Plus de 37 millions d'enfants nigérians doivent commencer la nouvelle année scolaire ce mois-ci, mais "cette année, ce moment est volé à environ un million d'enfants nigérians, car l'insécurité menace leur sûreté et leur éducation", a déclaré dans un communiqué le représentant de l'Unicef au Nigeria, Peter Hawkins.

Selon l'Unicef, il y a eu cette année 20 attaques contre des écoles au Nigeria, plus de 1.400 élèves ont été enlevés et 16 sont morts.

Enlevés par des bandes criminelles dans les États du nord-ouest et du centre du pays, la plupart ont été libérés après négociation d'une rançon, après des semaines ou des mois de captivité, souvent dans des conditions épouvantables dans des camps ruraux.

Environ 200 sont toujours portés disparus.

"Les familles et les communautés craignent toujours de renvoyer les enfants dans leurs salles de classe en raison de la vague d'attaques d'écoles et d'enlèvements d'élèves", selon l'Unicef. 

Les gouvernements de certains États ont temporairement fermé des écoles après des enlèvements. 

Les États du nord-ouest et du centre du pays sont depuis longtemps en proie à la violence entre les communautés d'éleveurs et d'agriculteurs nomades qui se disputent les terres et l'eau. 
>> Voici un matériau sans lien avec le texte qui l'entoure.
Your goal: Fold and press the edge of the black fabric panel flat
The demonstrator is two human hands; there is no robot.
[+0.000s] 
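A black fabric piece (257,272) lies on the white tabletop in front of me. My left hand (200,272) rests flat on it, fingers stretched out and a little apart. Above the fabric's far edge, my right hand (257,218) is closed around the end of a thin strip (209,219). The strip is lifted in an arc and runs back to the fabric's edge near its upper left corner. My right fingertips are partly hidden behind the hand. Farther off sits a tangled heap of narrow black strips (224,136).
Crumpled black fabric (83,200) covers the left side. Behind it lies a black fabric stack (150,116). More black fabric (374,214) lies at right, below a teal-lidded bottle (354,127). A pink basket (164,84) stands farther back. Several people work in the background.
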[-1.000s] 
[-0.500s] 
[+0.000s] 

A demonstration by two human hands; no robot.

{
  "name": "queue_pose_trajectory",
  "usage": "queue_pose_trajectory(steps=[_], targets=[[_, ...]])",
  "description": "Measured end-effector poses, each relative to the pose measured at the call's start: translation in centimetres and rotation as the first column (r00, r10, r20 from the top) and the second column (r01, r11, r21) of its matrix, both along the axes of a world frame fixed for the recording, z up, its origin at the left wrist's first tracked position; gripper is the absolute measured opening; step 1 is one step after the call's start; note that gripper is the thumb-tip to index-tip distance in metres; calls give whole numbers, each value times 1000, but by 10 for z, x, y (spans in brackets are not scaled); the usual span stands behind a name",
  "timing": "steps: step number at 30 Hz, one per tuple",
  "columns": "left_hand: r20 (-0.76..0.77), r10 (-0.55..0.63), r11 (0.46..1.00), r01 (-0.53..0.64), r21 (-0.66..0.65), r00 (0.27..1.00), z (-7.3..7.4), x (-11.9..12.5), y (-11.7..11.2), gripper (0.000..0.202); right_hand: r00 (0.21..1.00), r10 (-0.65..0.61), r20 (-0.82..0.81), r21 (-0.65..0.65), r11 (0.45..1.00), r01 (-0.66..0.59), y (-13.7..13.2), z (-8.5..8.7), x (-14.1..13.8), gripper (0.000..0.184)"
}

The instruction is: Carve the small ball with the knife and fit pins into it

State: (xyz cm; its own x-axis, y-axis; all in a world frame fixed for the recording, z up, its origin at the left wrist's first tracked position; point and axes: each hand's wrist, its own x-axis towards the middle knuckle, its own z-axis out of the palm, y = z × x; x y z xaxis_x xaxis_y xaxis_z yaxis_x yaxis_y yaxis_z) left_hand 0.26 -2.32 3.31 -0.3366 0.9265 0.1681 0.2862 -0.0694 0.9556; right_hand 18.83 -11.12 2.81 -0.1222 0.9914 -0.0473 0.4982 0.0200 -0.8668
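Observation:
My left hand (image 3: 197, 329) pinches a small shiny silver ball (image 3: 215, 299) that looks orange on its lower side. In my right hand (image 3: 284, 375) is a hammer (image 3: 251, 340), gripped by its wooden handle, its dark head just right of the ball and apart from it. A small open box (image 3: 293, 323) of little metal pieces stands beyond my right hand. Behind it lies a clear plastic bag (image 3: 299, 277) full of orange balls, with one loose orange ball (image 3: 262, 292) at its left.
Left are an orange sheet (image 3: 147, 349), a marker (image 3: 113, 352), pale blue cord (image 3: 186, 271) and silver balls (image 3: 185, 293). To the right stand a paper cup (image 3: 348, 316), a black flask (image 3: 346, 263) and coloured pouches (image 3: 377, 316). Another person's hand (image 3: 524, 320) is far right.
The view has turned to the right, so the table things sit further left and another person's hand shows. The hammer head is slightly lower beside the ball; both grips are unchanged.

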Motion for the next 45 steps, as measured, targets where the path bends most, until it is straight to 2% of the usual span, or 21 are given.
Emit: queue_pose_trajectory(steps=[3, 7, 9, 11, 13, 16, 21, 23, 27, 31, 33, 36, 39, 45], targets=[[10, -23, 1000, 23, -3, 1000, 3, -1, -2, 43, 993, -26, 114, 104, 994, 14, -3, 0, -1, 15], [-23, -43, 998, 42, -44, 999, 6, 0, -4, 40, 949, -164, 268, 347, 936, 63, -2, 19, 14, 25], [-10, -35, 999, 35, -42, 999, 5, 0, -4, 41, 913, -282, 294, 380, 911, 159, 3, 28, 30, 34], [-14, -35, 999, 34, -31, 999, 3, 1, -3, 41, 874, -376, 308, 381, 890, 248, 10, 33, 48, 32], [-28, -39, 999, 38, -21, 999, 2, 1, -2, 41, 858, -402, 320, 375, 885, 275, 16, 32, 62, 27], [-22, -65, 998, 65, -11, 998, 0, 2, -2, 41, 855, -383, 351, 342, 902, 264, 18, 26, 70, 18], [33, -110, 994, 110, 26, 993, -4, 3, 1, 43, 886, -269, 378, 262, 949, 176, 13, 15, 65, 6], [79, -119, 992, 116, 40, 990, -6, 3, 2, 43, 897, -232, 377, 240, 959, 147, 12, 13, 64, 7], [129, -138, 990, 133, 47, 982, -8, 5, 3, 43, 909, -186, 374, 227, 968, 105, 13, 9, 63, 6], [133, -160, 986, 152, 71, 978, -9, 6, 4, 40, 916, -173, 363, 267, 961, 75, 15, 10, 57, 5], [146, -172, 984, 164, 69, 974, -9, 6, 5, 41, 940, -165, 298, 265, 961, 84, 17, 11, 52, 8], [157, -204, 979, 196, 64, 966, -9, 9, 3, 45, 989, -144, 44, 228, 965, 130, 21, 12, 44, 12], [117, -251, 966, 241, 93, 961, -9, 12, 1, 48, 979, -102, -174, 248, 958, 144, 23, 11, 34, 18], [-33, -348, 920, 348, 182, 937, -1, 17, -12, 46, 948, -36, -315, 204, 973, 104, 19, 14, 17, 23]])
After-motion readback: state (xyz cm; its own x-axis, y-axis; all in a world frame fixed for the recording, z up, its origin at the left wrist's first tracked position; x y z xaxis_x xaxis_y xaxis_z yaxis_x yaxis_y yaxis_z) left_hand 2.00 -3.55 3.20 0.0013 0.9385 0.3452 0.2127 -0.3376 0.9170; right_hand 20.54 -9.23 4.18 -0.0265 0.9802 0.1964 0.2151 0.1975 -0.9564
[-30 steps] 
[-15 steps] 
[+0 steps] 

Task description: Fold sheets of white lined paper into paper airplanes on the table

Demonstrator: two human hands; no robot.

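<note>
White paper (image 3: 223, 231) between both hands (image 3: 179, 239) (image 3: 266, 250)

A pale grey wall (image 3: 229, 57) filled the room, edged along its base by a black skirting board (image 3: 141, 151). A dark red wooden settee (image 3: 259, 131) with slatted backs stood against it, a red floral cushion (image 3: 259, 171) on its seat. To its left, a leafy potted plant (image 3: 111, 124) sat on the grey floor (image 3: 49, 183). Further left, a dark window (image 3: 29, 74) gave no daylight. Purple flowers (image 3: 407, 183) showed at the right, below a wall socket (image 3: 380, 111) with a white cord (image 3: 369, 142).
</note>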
Les attaques se sont intensifiées avec l'émergence de bandes criminelles lourdement armées, connues localement sous le nom de bandits, qui pillent les villages, volent le bétail et kidnappent pour obtenir une rançon. 

Cette année, ces gangs ont pris pour cible des écoles et des collèges dans le nord-ouest du Nigeria, enlevant les élèves et les emmenant dans des cachettes en forêt pendant qu'ils négocient les paiements. 

Environ 70 étudiants enlevés il y a près de quinze jours ont été libérés cette semaine dans l'État de Zamfara, au nord-ouest du pays, où l'armée a lancé une offensive contre les bandes de ravisseurs.